At present, all this might seem irrelevant to business systems where input is being collected in free form for some reason but no data-driven techniques have been required to date. This does not mean that next year’s digital transformation initiative wouldn’t identify such a business system as ripe for optimization applying the latest in data-driven insights. It is not a matter of if but of when this should happen, and when it happens it is better to be prepared than to expect that the project team will be able to pull it off by some twist of data-science magic just given access to your stash of invaluable human input. Because actual text content likely won’t be the focus of any major software development effort you, as business-system owner, have got to help yourselves by minimizing the need for the implementation team to clean your text. Besides, you’re sitting closest to the originator of any such text both in space and time so it should be easiest for you to figure out what precautions to take in this respect. It is infinitely more difficult for a third party, not familiar with your line of business or your organization’s lingo, to standardize your own textual data long after the fact.

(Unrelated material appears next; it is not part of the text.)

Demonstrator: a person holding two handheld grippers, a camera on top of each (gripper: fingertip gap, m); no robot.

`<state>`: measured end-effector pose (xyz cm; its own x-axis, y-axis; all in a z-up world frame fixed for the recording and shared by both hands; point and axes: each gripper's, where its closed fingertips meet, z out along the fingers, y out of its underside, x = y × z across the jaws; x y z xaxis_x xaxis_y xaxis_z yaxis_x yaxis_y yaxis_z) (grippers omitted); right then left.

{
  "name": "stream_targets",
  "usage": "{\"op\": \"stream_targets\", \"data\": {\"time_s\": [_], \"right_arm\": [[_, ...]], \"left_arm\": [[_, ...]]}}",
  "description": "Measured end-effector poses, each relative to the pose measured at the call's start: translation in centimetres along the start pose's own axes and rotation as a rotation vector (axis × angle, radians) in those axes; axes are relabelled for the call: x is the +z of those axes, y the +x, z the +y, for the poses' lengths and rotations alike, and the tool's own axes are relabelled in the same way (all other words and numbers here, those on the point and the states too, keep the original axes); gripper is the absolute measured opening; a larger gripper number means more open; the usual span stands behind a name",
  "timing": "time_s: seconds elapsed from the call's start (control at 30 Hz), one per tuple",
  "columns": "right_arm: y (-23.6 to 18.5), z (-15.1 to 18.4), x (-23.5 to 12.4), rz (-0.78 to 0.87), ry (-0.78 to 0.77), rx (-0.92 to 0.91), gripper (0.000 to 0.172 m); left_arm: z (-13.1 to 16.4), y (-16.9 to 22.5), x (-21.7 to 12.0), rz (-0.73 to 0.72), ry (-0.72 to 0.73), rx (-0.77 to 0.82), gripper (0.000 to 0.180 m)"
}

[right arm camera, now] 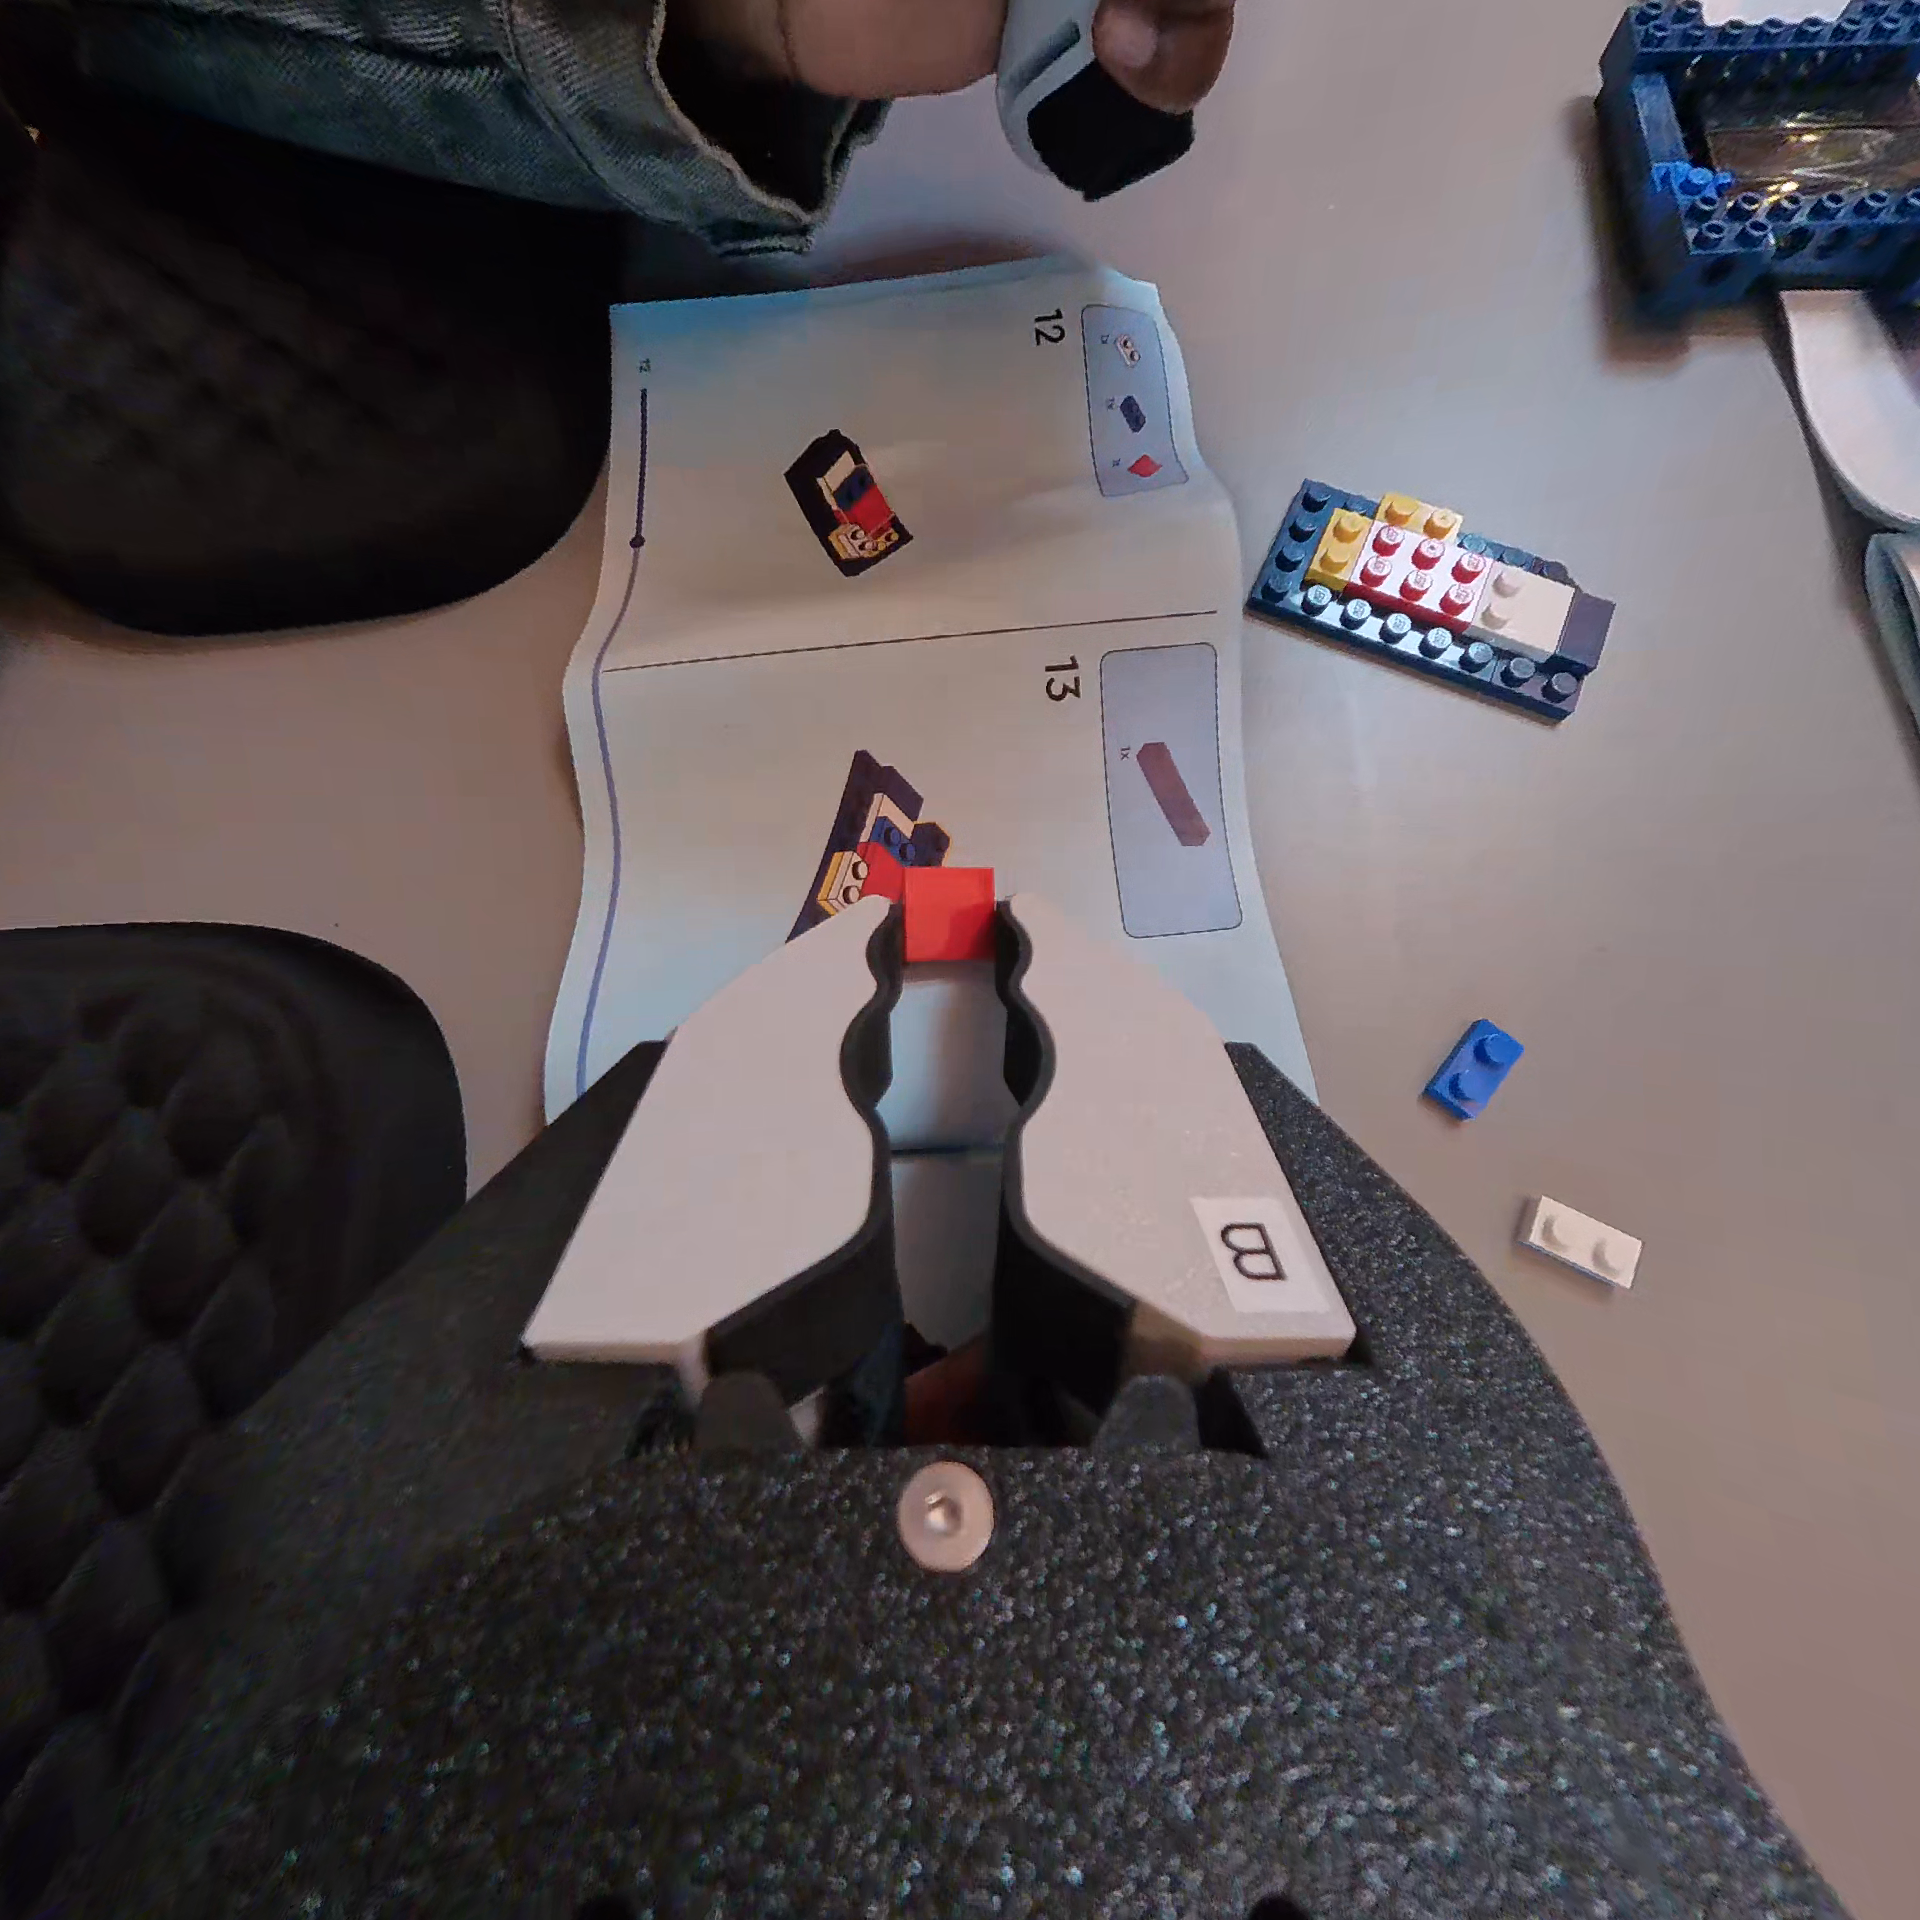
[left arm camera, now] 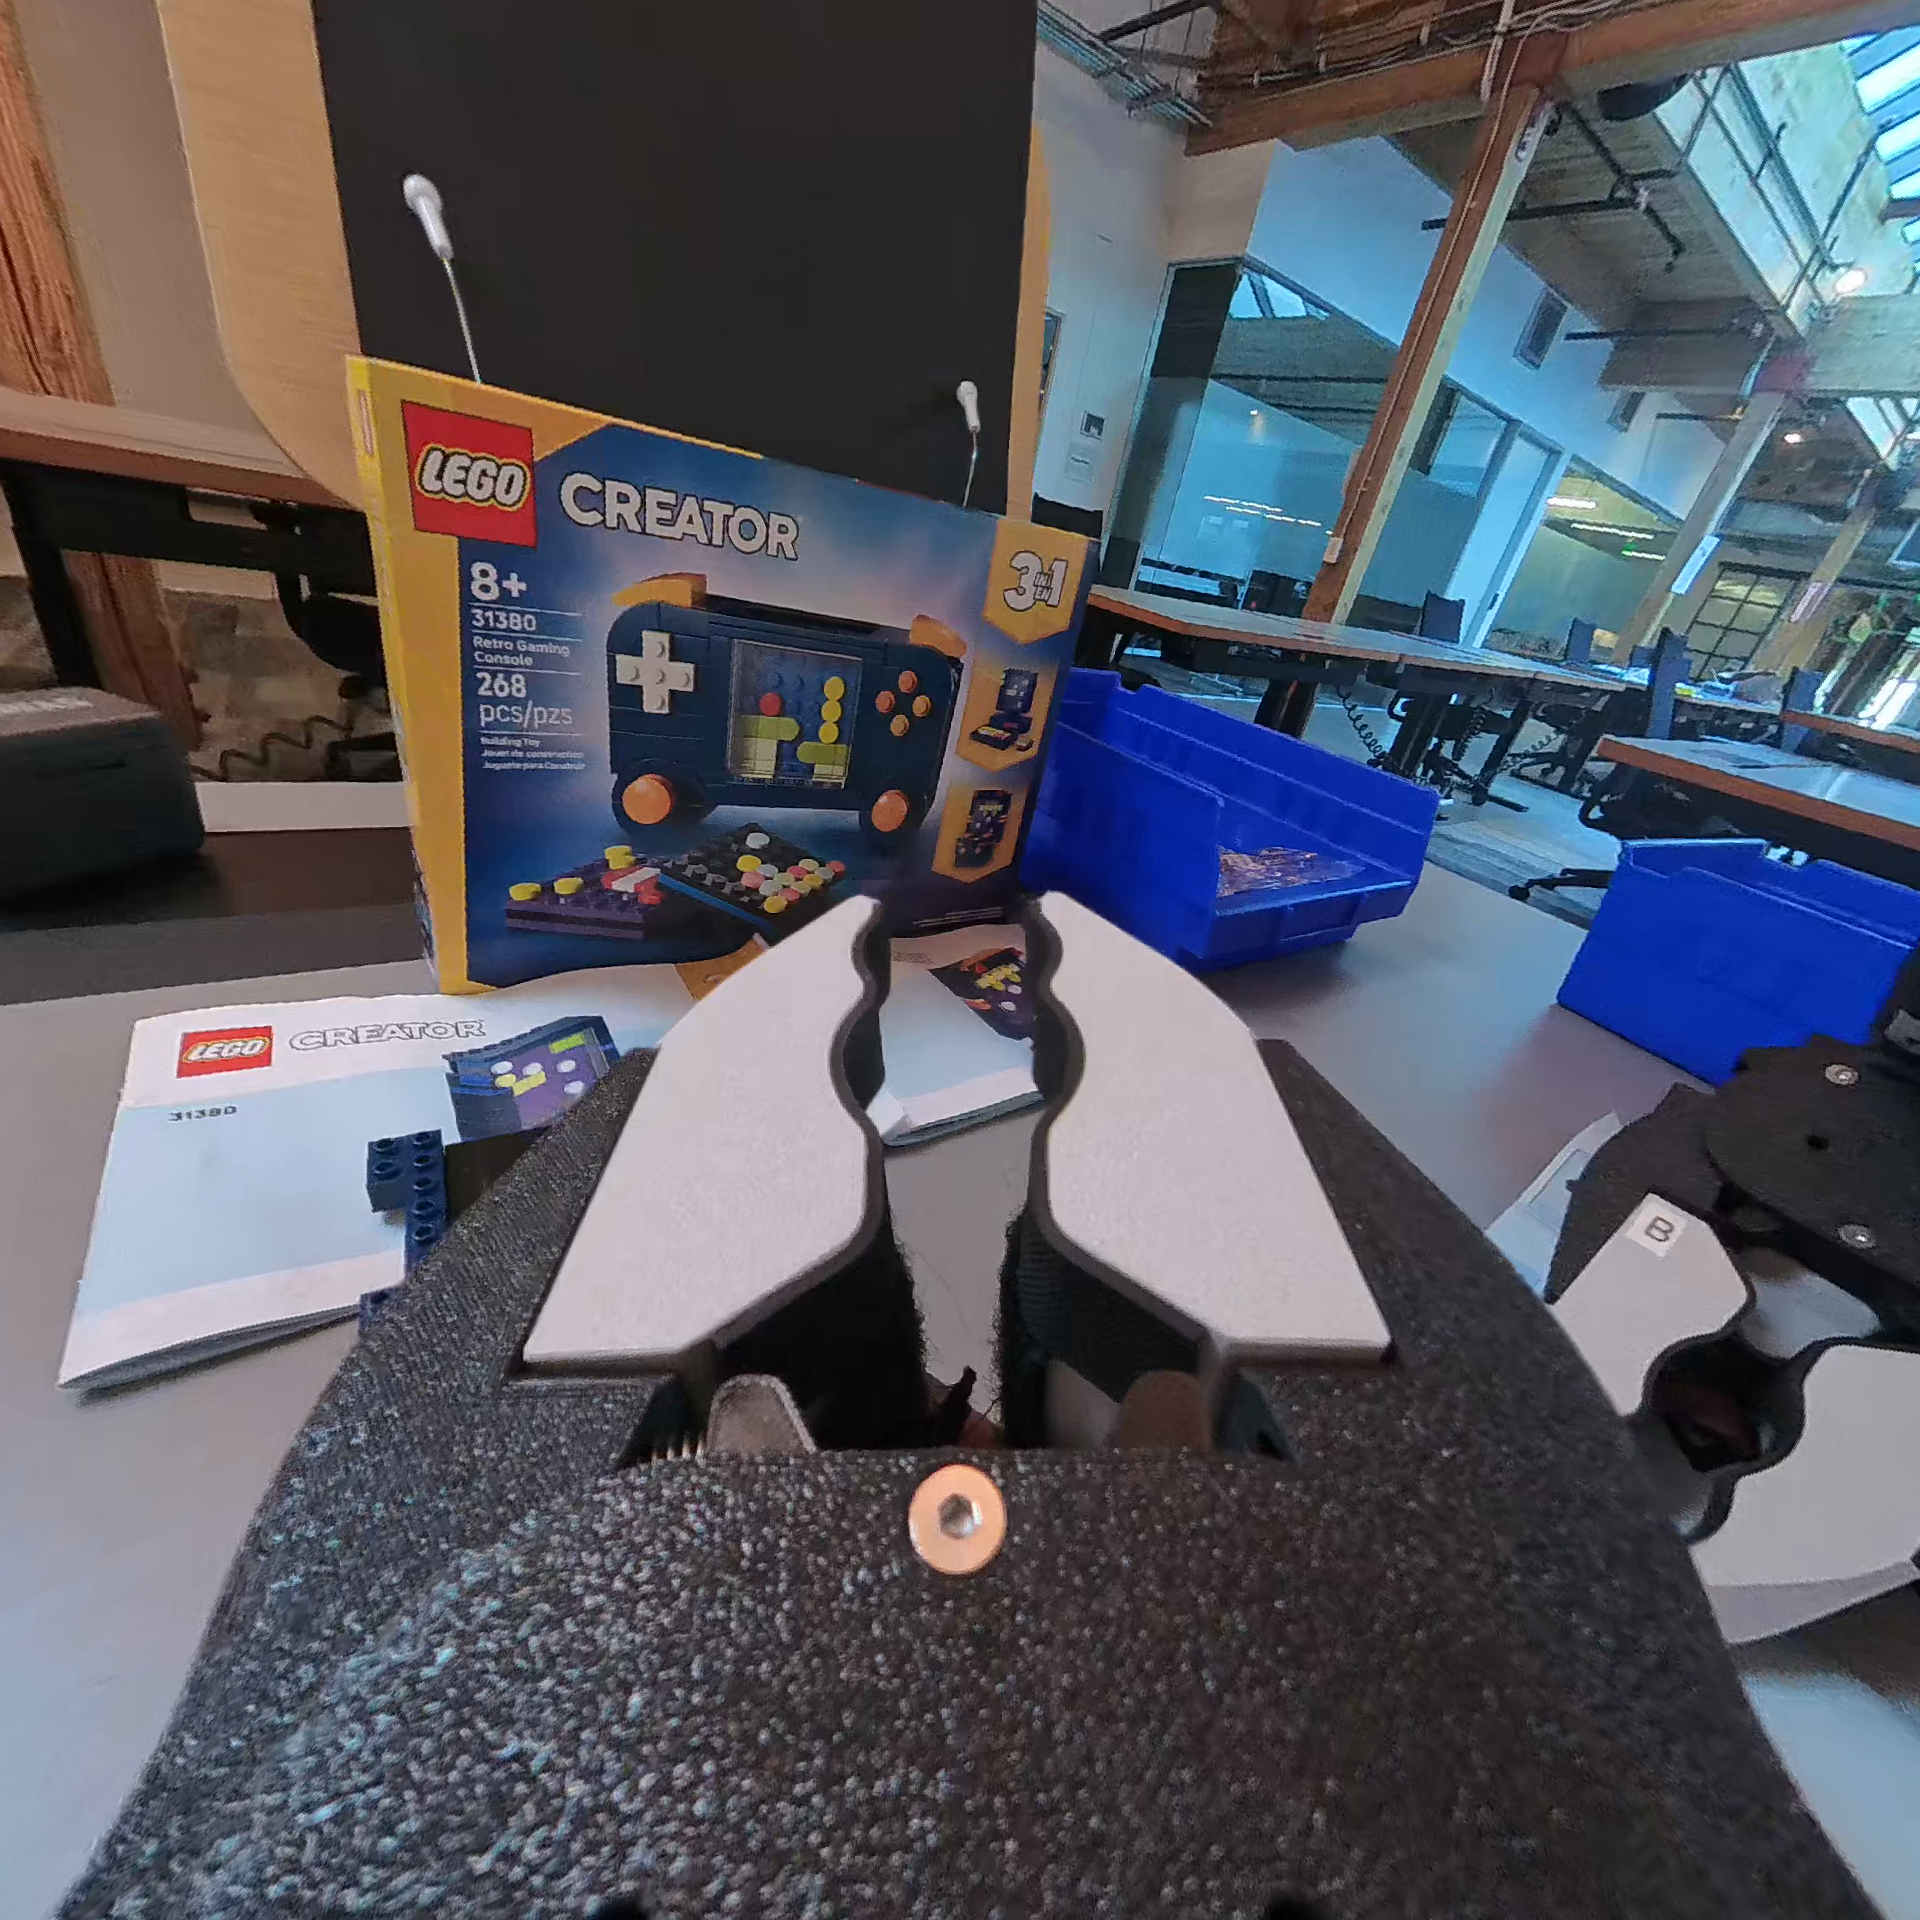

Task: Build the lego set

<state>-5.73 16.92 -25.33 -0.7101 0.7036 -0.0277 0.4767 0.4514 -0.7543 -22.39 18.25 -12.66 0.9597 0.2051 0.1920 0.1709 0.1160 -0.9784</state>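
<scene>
Right gripper (right arm camera: 948,914): fingers narrowed onto a small smooth red plastic tile (right arm camera: 948,912), both pads pressed against its side faces, held above the open paper instruction sheet (right arm camera: 727,727) on the grey counter (right arm camera: 1455,883). The tile appears light, rigid and slick; its flat opposite edges offer the only secure purchase. Nearby lie a partly built dark-blue studded plate (right arm camera: 1429,597), a loose blue plate (right arm camera: 1473,1068) and a white plate (right arm camera: 1579,1242). Left gripper (left arm camera: 958,914): fingers narrow, nothing visible between them.
</scene>
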Motion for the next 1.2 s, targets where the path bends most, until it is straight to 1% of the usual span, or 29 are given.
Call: {"op": "stream_targets", "data": {"time_s": [0.23, 0.33, 0.47, 0.57, 0.67, 0.73, 0.77, 0.83, 0.9, 1.0, 1.1, 1.17, 1.2], "right_arm": [[0.0, 0.0, 0.0, -0.001, 0.0, 0.0, 0.016], [0.0, 0.0, 0.0, -0.001, 0.0, 0.001, 0.016], [0.0, 0.0, 0.0, -0.003, 0.001, 0.003, 0.017], [-0.1, 0.0, 0.0, -0.009, 0.001, -0.003, 0.017], [-0.7, -0.1, -0.1, -0.047, 0.008, -0.019, 0.031], [-0.7, -0.5, -0.5, -0.063, 0.049, -0.001, 0.044], [-0.7, -1.0, -0.9, -0.077, 0.089, 0.015, 0.046], [-0.3, -2.0, -2.1, -0.089, 0.189, 0.054, 0.047], [0.7, -2.8, -3.3, -0.064, 0.285, 0.101, 0.046], [2.3, -3.1, -4.3, -0.022, 0.366, 0.188, 0.044], [3.8, -3.0, -4.2, 0.051, 0.326, 0.227, 0.038], [4.6, -3.4, -3.8, 0.091, 0.246, 0.261, 0.038], [4.5, -3.7, -3.4, 0.067, 0.194, 0.29, 0.038]], "left_arm": [[0.7, 0.8, 0.3, 0.038, -0.033, 0.013, 0.024], [1.0, 1.0, 0.4, 0.05, -0.054, -0.005, 0.025], [0.8, 0.5, 0.3, 0.032, -0.037, -0.033, 0.026], [0.7, 0.3, 0.2, 0.017, -0.025, -0.023, 0.026], [0.7, 0.4, 0.2, 0.013, -0.022, -0.009, 0.026], [0.6, 0.3, 0.1, 0.008, -0.016, -0.008, 0.026], [0.5, 0.2, 0.1, 0.002, -0.008, -0.008, 0.026], [0.2, 0.0, 0.0, -0.006, 0.007, -0.012, 0.026], [0.1, -0.1, -0.1, -0.013, 0.015, -0.015, 0.026], [0.0, -0.3, -0.1, -0.025, 0.021, -0.02, 0.026], [-0.1, -0.3, -0.1, -0.026, 0.027, -0.018, 0.026], [-0.1, -0.3, -0.1, -0.029, 0.029, -0.011, 0.026], [-0.2, -0.3, -0.2, -0.03, 0.032, -0.007, 0.026]]}}
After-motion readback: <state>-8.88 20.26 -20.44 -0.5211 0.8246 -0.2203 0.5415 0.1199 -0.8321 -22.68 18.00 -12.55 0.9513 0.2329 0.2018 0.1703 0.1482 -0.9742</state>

The title of this post is credited to a former colleague for whom I have the greatest respect. Since I have not obtained their permission to use their name in a personal blog, I’d rather not, until they’ve asked me to. The context was automatic extraction of text from tables in printed/scanned PDF files. Anyone who’s ever peeked into the raw text extracted from a PDF file would understand immediately the complexity of this issue since what is really appealing to the human eye on a well-typeset white sheet of paper could be utterly confusing to a machine treating any unstructured input strictly as a linear sequence of characters. To me, the same goes for just any free-text input. Just like no one expected to have to make it easier for a printed table to be translated back to a map-like data structure, regular users wouldn’t be striving to give you the sexy kind of input, a well-formed paragraph with uniform, standard use of spacing and newline characters, punctuation and capitalization that would look as good in your database as when printed on a fast-fashion item of clothing. Yet, this is the kind of text “smart” algorithms are trained on, so unless you’ve taken care to bring such input closer to the deemed norm at the source, chances are the success rate of such algorithms on your data would suffer. Besides, investing in proper text normalization at the source, even without an immediate need to do so, would benefit not only the latest in machine learning fads but also any kind of initiative at collecting insight from your text data both today and 10 years from now.